Am 7. März 2014 rief die Afrikanische Union eine Untersuchungskommission für den Südsudan ins Leben. Es war die erste derartige Kommission seit der Gründung der Afrikanischen Union. Sie hatte das Mandat, Anschuldigungen von Menschenrechtsverletzungen und Missbrauch, die während des Konfliktes begangen wurden, zu untersuchen und Empfehlungen abzugeben, um solche Verletzungen in Zukunft zu verhindern.

Fast ein Jahr nach Beendigung der Arbeit und sechs Monate, nachdem die Untersuchungskommission ihren Bericht an den African Union Peace and Security Council übermittelt hat, herrscht eisiges Schweigen. Nichts wurde unternommen, um die Empfehlungen umzusetzen.

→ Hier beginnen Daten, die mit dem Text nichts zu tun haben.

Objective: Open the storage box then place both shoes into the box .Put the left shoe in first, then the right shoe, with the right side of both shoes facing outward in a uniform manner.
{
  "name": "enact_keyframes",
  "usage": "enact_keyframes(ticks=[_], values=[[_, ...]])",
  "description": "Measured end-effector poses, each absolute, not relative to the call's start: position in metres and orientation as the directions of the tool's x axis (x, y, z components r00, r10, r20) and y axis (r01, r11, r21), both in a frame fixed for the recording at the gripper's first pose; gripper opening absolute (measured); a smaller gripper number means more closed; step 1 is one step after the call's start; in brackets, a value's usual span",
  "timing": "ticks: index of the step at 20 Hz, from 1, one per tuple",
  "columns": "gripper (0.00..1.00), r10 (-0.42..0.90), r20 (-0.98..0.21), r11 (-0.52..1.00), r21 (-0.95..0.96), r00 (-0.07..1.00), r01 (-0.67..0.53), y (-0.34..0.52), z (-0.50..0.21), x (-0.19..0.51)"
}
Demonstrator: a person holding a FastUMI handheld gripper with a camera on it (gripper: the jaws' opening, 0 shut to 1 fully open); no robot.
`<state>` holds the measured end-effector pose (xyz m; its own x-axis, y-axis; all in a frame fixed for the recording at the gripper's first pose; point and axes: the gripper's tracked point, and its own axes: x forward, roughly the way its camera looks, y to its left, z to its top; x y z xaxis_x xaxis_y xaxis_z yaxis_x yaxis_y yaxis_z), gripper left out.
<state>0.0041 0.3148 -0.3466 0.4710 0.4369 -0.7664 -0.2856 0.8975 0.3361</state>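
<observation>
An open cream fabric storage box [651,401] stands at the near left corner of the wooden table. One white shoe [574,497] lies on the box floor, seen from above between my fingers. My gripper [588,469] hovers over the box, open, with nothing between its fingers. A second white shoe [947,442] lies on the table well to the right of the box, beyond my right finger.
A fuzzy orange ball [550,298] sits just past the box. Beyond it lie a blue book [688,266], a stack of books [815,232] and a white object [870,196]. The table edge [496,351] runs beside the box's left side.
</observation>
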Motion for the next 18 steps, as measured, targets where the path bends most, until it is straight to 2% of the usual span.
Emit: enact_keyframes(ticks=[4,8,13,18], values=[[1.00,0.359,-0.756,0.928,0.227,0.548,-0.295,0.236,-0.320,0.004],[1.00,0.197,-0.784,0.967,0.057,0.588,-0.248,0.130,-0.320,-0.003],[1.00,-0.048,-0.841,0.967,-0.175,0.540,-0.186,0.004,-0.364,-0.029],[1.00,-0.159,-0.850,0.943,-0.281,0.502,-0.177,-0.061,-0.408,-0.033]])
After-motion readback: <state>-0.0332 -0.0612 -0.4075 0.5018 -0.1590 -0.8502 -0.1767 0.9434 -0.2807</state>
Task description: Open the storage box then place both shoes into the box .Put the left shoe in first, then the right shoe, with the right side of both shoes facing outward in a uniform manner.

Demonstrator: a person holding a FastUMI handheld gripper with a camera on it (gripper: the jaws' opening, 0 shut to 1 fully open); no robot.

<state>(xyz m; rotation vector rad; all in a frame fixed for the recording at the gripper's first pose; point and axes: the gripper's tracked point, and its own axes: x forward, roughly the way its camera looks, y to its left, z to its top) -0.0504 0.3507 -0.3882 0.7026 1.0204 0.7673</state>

Als ich Präsident Kiir und Ex-Vizepräsident Machar im April 2014 im Südsudan traf, versprachen beide, dass die für die Gräueltaten Verantwortlichen vor Gericht gestellt würden. Beide erklärten, die Einbindung der Maßnahmen im Rahmen der Rechenschaftspflicht in ein umfassendes Friedensabkommen zu unterstützen. Tatsächlich haben sie sich in der im Jänner 2015 unterzeichneten ursprünglichen Vereinbarung verpflichtet, ein Gerichtsverfahren einzuleiten, das jene, die diese Gräueltaten begangen hatten, strafrechtlich verfolgt.

Es wäre ein Fehler zu glauben, dass nachhaltiger Friede und nationale Aussöhnung im Südsudan erreicht werden könnten, ohne Verantwortung für die begangenen Verbrechen zu übernehmen. Amnestie ist keine Option.

Ich dränge die Afrikanische Union, das Richtige zu tun - den Bericht der Untersuchungskommission öffentlich zu machen und seine Empfehlungen umzusetzen. Die notwendige Gerechtigkeit zu ignorieren, wird den Konflikt im Südsudan nicht lösen. Wir müssen den Zyklus der Straflosigkeit, der diesen Konflikt schürt, beenden. Wenn nicht, versagen wir gegenüber den Südsudanesen und scheitern wieder einmal in unserer Verantwortung, unsere Völker vor Genozid, Kriegsverbrechen, ethnischen Säuberungen und Verbrechen gegen die Menschlichkeit zu schützen.